Wednesday 22nd February 2017
quotequote all
Felters said:
New to the teaspoon market - and fully appreciate that I'm off at a tangent here - but a recent bequest from an Aunt is mainly composed of assorted jam spoons. Many are "crested" and I am very concerned by the "Salcombe 1957". The under gusset supporting the main load bearing areas is badly worn and in need of restoration. Marcello and Piazolla would be an obvious choice but their work is geared to the American market and to my eye always seems over restored. Any suggestions?
Valsamis. On Cooper St, W5. He doesn't show up on Google but he's there. As someone at Szpiegelman's recent market said to me, "He is the Ollivander of the spooning elite". He will quote high but come in under, so don't panic when you see his beautifully hand-written quote.

Shakermaker

11,317 posts

100 months

Wednesday 22nd February 2017
quotequote all
alorotom said:
Shakermaker said:
A notice has gone up in the kitcenette areas at work advising of a Teaspoon amnesty. Supposedly, a hundred or so new teaspoons were purchashed just before Christmas, but already, we are down to just a bare few as people hang on to them and keep them in their desks for eating their yoghurt or cereal, or whatever they are choosing to eat, but don't then return the spoon to go in the dishwasher at the end of the day.

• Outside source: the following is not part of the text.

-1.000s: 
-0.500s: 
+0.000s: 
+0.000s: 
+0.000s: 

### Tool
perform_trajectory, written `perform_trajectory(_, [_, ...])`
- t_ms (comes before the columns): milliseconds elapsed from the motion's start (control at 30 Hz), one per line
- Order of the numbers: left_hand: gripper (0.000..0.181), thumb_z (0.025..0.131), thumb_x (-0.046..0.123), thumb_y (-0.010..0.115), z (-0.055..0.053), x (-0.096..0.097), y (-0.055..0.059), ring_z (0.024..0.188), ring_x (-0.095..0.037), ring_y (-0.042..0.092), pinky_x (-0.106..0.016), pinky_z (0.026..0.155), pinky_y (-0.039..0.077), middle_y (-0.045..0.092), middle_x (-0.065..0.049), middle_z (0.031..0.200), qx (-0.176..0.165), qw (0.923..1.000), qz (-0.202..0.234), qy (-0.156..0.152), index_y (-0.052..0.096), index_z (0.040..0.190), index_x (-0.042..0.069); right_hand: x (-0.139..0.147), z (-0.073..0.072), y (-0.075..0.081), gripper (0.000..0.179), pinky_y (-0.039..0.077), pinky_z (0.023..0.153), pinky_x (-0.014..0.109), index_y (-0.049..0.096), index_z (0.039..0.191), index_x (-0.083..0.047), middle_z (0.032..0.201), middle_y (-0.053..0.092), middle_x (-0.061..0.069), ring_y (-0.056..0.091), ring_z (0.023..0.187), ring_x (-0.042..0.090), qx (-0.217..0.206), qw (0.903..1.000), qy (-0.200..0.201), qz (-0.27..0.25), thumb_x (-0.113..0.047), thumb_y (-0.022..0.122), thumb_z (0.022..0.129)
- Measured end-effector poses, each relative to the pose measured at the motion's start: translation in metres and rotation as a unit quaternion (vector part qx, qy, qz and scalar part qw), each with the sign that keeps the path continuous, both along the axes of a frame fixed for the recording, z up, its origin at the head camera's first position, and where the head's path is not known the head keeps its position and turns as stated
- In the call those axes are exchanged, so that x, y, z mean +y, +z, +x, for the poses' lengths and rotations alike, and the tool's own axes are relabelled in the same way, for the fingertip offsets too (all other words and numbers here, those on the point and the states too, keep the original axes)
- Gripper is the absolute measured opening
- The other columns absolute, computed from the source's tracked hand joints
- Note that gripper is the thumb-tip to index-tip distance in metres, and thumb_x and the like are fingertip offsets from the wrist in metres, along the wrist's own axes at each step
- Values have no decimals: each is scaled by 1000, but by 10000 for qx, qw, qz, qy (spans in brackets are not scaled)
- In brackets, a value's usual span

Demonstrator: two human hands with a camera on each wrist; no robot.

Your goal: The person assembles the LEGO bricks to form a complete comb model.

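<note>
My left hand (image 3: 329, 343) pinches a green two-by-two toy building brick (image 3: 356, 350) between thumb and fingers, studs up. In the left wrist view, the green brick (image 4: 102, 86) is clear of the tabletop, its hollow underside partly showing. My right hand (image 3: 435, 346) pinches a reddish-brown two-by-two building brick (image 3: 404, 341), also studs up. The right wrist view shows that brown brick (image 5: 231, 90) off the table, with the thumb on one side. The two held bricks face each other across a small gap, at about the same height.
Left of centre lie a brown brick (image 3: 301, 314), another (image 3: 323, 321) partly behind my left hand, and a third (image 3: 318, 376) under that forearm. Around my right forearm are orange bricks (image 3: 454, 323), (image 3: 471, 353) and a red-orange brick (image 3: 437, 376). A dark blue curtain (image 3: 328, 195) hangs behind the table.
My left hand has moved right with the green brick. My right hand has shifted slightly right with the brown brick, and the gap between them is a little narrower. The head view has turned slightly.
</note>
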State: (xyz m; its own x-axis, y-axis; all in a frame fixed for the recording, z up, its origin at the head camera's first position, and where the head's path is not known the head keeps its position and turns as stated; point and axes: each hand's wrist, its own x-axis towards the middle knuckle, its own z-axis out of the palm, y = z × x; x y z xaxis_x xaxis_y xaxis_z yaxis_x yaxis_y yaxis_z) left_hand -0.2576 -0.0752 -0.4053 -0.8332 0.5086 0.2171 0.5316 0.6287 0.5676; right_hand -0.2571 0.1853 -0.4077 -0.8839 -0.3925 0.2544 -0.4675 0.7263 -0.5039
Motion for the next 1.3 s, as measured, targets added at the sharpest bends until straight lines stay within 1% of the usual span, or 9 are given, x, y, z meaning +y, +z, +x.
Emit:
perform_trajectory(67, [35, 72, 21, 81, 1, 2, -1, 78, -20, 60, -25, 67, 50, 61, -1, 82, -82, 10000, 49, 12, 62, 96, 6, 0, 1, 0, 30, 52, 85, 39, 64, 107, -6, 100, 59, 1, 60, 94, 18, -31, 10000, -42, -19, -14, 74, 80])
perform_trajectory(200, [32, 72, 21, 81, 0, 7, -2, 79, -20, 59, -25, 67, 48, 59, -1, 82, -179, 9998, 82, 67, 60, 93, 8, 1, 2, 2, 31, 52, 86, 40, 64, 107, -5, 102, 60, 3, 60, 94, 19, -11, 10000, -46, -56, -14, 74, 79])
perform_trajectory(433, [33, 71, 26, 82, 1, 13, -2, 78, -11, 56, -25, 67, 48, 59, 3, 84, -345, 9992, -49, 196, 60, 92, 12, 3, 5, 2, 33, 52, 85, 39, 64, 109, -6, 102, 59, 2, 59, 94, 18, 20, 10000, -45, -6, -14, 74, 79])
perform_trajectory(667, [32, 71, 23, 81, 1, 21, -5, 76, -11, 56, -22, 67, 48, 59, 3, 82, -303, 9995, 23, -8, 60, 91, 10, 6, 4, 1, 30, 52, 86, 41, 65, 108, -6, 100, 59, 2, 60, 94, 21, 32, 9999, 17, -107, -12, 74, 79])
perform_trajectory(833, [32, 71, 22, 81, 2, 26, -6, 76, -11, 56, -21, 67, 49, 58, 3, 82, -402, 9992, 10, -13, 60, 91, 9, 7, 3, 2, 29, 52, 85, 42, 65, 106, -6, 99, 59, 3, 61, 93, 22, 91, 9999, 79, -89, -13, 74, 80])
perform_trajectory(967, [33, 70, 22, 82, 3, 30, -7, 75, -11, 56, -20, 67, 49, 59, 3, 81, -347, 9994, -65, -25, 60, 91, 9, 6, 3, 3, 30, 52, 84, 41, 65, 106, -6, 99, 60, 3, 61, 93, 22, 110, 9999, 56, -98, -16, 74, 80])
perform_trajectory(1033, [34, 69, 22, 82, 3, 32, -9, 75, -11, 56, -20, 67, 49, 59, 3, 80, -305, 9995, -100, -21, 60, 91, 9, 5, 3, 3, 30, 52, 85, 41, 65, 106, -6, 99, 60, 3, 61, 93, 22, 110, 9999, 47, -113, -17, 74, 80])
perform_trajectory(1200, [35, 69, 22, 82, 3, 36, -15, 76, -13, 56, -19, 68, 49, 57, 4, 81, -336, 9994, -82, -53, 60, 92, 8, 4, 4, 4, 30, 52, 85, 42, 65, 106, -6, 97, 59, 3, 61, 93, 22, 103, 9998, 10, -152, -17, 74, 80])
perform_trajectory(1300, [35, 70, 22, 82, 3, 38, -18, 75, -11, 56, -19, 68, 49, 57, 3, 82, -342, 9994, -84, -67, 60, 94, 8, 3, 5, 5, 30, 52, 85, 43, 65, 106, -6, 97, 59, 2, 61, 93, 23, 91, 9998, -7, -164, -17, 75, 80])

what we need, is a selection of teaspoons that are suitable only for making hot beverages, but are perhaps impactical to use for eating with. Suggestions?
Wooden stirrer sticks a la Costa etc... that's what is used at a couple of the buildings I frequent
But how do you use them to measure out the coffee and sugar, which is important for the people who drink decaf and/or use sugar

Butter Face

30,299 posts

160 months

Wednesday 22nd February 2017
quotequote all
OpulentBob said:
Felters said:
New to the teaspoon market - and fully appreciate that I'm off at a tangent here - but a recent bequest from an Aunt is mainly composed of assorted jam spoons. Many are "crested" and I am very concerned by the "Salcombe 1957". The under gusset supporting the main load bearing areas is badly worn and in need of restoration. Marcello and Piazolla would be an obvious choice but their work is geared to the American market and to my eye always seems over restored. Any suggestions?
Valsamis. On Cooper St, W5. He doesn't show up on Google but he's there. As someone at Szpiegelman's recent market said to me, "He is the Ollivander of the spooning elite". He will quote high but come in under, so don't panic when you see his beautifully hand-written quote.


My grandad met him on a trip to the big smoke in 1962, my grandad was a spoon virgin at the time having been brought up as the son of a pit worker ooop Norf he'd never alctually held a spoon. It seems totally alien to even think of it in our modern enlightened times!

So there was my grandad, a complete sooon novice, taking his first steps in Spoon fancying and his first purchase was a Valsamis restored 1929 (March dated) French magnesium crested 5.1" edition.

I think he paid a fair price for it at the time but it got sold in 1979 to pay for a house (!!)

I've seen it change hands a few times since and it's fair to say that my grandad should have kept the spoon and lived in the room cupboard st the school for a couple more years.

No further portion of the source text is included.